Thursday, April 29, 2010
The people at the church were very friendly. We were invited inside for a tour. The church folk had just concluded a worship service which had involved over 50 kids from the neighborhood (mostly Sudanese refugees). One of the people, Erin, spoke about the church's passion for missions, indicating that "If money weren't an issue, all of us would be overseas doing mission work." The old sanctuary space is now used as a warehouse for donations that are being sent to Haiti. Erin said they had sent 40 pallets of water, clothing, and computer equipment last month and are preparing for a similar shipment next week.
After a tour of the church and a delightful conversation with several of the people there, it was time to go. Our young people were very excited by this church's passion for local and global outreach. They also soon became aware that this church's theology was very different from ours. As we departed, I asked the young people to spend time thinking about this question:
Would you rather be at a church that is theologically rancid but does amazing mission work...or, would you prefer to be at a church that is theologically solid but apathetic about missions?
I pose this question to the people of koinonia as well. What do you think and why?
Wednesday, April 28, 2010
I was disappointed to discover that a popular Lutheran blog might not have the same philosophy.
Yesterday I read an article on Pretty Good Lutherans, a site run by Susan Hogan. The topic was the Augsburg Fortress pension circumstance. (More info here) After some fact-sharing and editorializing about the termination of the defined benefit compensation retirement plan, Hogan offered a sample resolution for people to make at synod assemblies, a memo from ELCA Secretary David Swartling, and a response from ELCA Presiding Bishop Mark Hanson.
Both the tone of Hogan's article and the accusations made within the reader comments didn't sit right with me...so I decided to offer a comment of my own:
Pastors and other church leaders calling for Beth Lewis to be fired. Rostered leaders bashing David Swartling for being a lawyer. Baiting readers into an emotional frenzy with leading questions and accusatory statements.
This doesn’t sound like a group of “Pretty Good Lutherans”.
What happened with the AFP pensions is regrettable, but why the need to slander Lewis and Swartling as an expression of outrage?
Not a single person who has commented on this blog post knows the whole story, and yet many are passing judgment on individuals as though they are fully informed.
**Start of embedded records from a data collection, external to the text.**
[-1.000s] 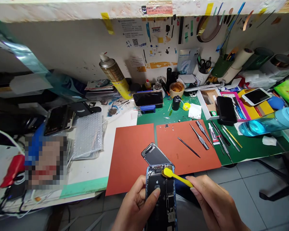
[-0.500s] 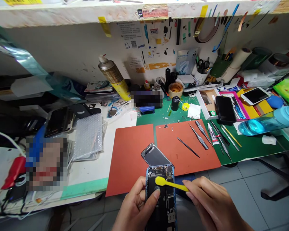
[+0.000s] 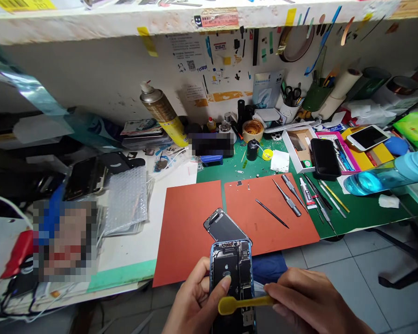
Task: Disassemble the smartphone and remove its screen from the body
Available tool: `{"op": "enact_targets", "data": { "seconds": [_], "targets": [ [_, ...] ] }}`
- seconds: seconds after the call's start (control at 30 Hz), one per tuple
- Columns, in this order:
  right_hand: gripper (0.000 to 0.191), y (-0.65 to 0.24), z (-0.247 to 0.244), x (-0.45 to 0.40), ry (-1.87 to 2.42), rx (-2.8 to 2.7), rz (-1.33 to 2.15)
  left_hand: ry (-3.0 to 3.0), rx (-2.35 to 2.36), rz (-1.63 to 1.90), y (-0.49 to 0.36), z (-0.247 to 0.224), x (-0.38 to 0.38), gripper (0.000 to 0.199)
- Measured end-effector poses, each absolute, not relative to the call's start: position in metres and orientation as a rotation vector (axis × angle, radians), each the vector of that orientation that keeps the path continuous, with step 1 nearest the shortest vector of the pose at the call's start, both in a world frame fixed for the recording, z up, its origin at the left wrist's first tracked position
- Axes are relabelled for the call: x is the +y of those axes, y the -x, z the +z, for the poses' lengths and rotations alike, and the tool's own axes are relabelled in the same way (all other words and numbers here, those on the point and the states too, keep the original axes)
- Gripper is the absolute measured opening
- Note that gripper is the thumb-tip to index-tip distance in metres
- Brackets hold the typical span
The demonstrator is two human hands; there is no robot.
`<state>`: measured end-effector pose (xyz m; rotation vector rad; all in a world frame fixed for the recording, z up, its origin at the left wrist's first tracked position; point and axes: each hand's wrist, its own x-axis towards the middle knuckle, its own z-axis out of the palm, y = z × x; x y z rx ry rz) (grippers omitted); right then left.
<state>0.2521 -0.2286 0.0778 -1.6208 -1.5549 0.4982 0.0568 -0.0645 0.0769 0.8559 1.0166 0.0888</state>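
An opened phone body (image 3: 226, 262) with a blue frame shows its black battery and inner boards. My left hand (image 3: 198, 299) is closed around its left side, thumb resting on the battery. Pinched in my right hand (image 3: 308, 301) is a yellow plastic spudger (image 3: 245, 304), its round flat tip over the lower part of the phone. Whether that tip touches the phone I cannot tell. Just beyond the phone's top edge, a detached phone screen (image 3: 226, 226) lies tilted on the orange mats.
Orange mats (image 3: 191, 208) cover the bench front. On the right one rests a black pry stick (image 3: 272, 213) beside screwdrivers (image 3: 287, 197). Tweezers and a glue tube (image 3: 307, 192) lie farther right, near a blue water bottle (image 3: 386, 176). Bubble wrap (image 3: 127, 197) is at left.
The yellow spudger in my right hand has moved down along the phone, from its upper part to its lower part. My left hand keeps its hold on the phone.
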Motion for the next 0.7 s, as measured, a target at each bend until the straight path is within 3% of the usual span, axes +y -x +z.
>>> {"op": "enact_targets", "data": {
  "seconds": [0.2, 0.33, 0.47, 0.7],
  "targets": [
    [0.023, -0.25, 0.063, -0.236, 1.764, -0.912, 0.772, -0.772, 1.029, 0.072, -0.062, 0.085, -0.065, 0.053],
    [0.05, -0.229, 0.056, -0.223, 1.669, -0.434, 1.159, -0.772, 1.031, 0.051, -0.06, 0.082, -0.064, 0.051],
    [0.061, -0.209, 0.049, -0.21, 1.542, -0.324, 1.335, -0.758, 1.008, 0.047, -0.059, 0.081, -0.064, 0.05],
    [0.062, -0.203, 0.044, -0.206, 1.47, -0.312, 1.323, -0.718, 0.992, 0.046, -0.06, 0.082, -0.063, 0.051]
  ]
}}
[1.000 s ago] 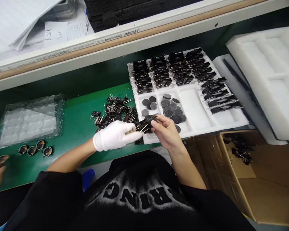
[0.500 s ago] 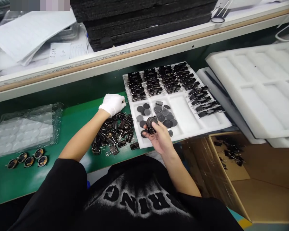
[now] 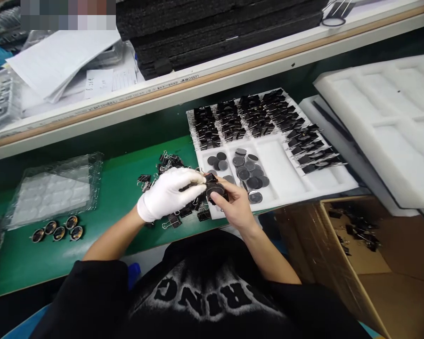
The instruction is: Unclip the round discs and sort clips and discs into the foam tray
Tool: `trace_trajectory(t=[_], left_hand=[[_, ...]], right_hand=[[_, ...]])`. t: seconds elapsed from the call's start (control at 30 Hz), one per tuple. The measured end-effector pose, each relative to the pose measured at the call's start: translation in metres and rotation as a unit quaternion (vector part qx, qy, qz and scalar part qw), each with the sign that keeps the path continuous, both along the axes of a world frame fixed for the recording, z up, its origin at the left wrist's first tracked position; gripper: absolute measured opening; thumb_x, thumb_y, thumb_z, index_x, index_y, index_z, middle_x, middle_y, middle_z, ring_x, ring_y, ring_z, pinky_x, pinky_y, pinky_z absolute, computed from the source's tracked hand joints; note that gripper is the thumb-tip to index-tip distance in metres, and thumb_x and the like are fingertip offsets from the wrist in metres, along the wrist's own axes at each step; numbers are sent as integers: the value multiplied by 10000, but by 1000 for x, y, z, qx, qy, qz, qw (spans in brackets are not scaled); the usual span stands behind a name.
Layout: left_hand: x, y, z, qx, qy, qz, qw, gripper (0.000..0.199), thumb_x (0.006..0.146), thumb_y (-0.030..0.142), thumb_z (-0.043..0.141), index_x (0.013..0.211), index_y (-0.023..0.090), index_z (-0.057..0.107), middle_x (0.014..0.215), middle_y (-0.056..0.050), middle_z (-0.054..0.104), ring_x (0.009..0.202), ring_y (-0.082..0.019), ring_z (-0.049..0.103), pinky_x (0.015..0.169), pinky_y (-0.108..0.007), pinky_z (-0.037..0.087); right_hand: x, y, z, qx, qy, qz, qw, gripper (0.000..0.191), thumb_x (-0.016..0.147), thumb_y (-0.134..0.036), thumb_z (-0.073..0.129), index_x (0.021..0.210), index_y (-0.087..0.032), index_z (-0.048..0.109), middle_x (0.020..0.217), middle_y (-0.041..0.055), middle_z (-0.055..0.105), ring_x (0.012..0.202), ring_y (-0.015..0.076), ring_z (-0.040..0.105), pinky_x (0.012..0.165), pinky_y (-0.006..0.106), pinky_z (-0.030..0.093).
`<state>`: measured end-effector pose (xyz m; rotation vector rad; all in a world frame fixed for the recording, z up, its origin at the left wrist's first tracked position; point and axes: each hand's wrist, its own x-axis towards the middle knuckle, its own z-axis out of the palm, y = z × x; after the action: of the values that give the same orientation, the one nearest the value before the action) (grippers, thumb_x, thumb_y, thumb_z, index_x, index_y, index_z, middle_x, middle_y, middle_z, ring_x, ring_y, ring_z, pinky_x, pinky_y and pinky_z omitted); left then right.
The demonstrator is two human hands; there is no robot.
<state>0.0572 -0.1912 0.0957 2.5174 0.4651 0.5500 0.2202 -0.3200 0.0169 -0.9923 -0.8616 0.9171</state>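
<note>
My left hand (image 3: 169, 192), in a white glove, pinches a black binder clip (image 3: 211, 178) against the dark round disc (image 3: 215, 189) in my right hand. The bare fingers of my right hand (image 3: 236, 205) are wrapped round the disc, its thumb on the face. Below and behind the glove lies a pile of black binder clips (image 3: 170, 161), partly hidden. A white foam tray (image 3: 275, 172) holds loose grey and black discs (image 3: 249, 169) in its near compartments and rows of clips (image 3: 240, 117) in the far ones.
At the left, several round gold-dark pieces (image 3: 59, 233) lie near a clear plastic tray (image 3: 56, 188) on the green table (image 3: 127, 165). Foam trays (image 3: 385, 108) are stacked at the right, above a cardboard box (image 3: 371, 282) with clips inside. A ledge (image 3: 155, 92) runs along the back.
My left hand has moved right and down from beyond the clip pile to my right hand, and a clip is now at its fingertips. The camera view has shifted slightly.
</note>
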Motion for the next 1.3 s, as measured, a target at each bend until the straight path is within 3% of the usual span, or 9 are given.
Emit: trace_trajectory(t=[0.17,0.37,0.47,0.57,0.7,0.77,0.9,1.07,1.3], left_hand=[[-9,1,17,17,163,132,978,432,797,595,754,986,230,617,719,43,681,587,-151,622,606,-287,445],[1,0,24,75,232,-7,970,606,783,745,640,595,241,360,474,44,406,442,-115,395,525,-284,237],[4,-3,21,84,237,-11,968,609,830,744,538,561,242,323,445,32,349,425,-113,325,513,-285,206],[2,-1,19,86,237,-3,968,571,882,687,464,553,242,324,445,27,334,427,-111,274,513,-294,194],[-6,3,18,23,240,-19,970,556,931,612,473,562,227,313,440,44,324,428,-91,247,508,-286,216],[-9,3,17,-45,255,-48,965,525,960,575,475,589,219,366,456,44,411,431,-84,328,509,-268,254],[-9,-1,15,-127,272,-72,951,499,984,574,487,638,217,437,497,35,546,441,-81,442,509,-247,299],[-10,-2,12,-132,270,-90,950,499,995,562,489,639,215,438,490,41,520,439,-76,434,509,-244,299],[-8,-4,10,-101,252,-90,958,499,975,559,511,624,222,402,491,60,416,447,-77,326,504,-267,250]], right_hand=[[13,-8,5,26,-89,32,995,132,907,-289,824,1029,-249,854,1189,80,827,1136,261,774,1019,389,618],[29,-14,15,66,-173,115,976,182,919,-203,792,1090,-242,840,1229,101,815,1125,253,776,1006,392,616],[34,-15,20,61,-198,134,969,186,918,-194,793,1095,-237,831,1226,104,812,1112,243,773,988,380,615],[40,-17,23,29,-206,103,973,155,920,-225,790,1072,-222,818,1275,115,786,1143,250,753,981,373,607],[52,-18,27,-68,-177,127,974,134,966,-301,732,936,-178,776,921,72,771,715,153,695,603,259,543],[58,-16,29,-88,-177,166,966,155,963,-303,730,893,-169,758,774,28,712,608,119,610,536,239,474],[66,-9,32,-54,-219,222,949,107,909,-272,786,916,-166,772,806,23,742,713,134,648,644,244,500],[68,-4,32,-57,-245,258,933,135,932,-298,769,924,-165,785,853,39,780,770,159,691,707,260,527],[65,-3,30,-53,-249,276,927,146,915,-302,772,921,-157,795,830,24,779,712,137,664,654,244,493]])
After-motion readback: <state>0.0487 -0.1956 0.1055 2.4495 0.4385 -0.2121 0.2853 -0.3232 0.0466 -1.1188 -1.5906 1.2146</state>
Furthermore, even if you do know the whole story, why the personal attacks? I’d like to think that pastors and other church leaders are above such tactics.
I’m sure pastors would be upset if church members publicly called them out while using incomplete information and speculation. Why the double standard?
Certainly there’s a better way of showing support to the former AFP employees than slinging accusations and assuming the worst out of Lewis, Swartling, et al.
You won't see this comment on Pretty Good Lutherans because it didn't get approved. I inquired (via Twitter and the PGL website) about why my comment wasn't added to the conversation.
Therefore I'm left to speculate as to why I wasn't added to the growing list of comments. Did I violate a code-of-conduct with my remarks? Is Hogan concerned that I serve on a Churchwide task force with Swartling...or that I write for Augsburg Fortress...or that my dad is on the Augsburg board of trustees? Is there no room for dissenting opinions to be shared on Pretty Good Lutherans? I wish I had been given the courtesy of a response, even if it was simply to say "I don't approve of your comment."
Why am I making such a big deal out of this? Two reasons:
- When writers, church leaders, and blog readers claim to love Lutherans, but use their network of influence to mistreat fellow Lutherans with whom they disagree, the church is weakened. It may feel good to use the Internet as a place to publicly vent about frustrations with certain people, but it weakens the body of Christ and our public witness when we do this.
- I dislike blog censorship as it pertains to civil discourse. If a person doesn't use inappropriate language, make threats of violence or verbal attacks...why remove their comment? If a person says something foolish, let them stand on the merits of their words and allow other readers to question their insights. As a website that is widely read and highly regarded in the Lutheran community, Pretty Good Lutherans has an obligation to be forthcoming and transparent in its initial reporting and with reader feedback. I hope that I'm the only one who has been given the silent treatment, but if I'm not, and there are others who are being omitted from the conversation, that's a shame.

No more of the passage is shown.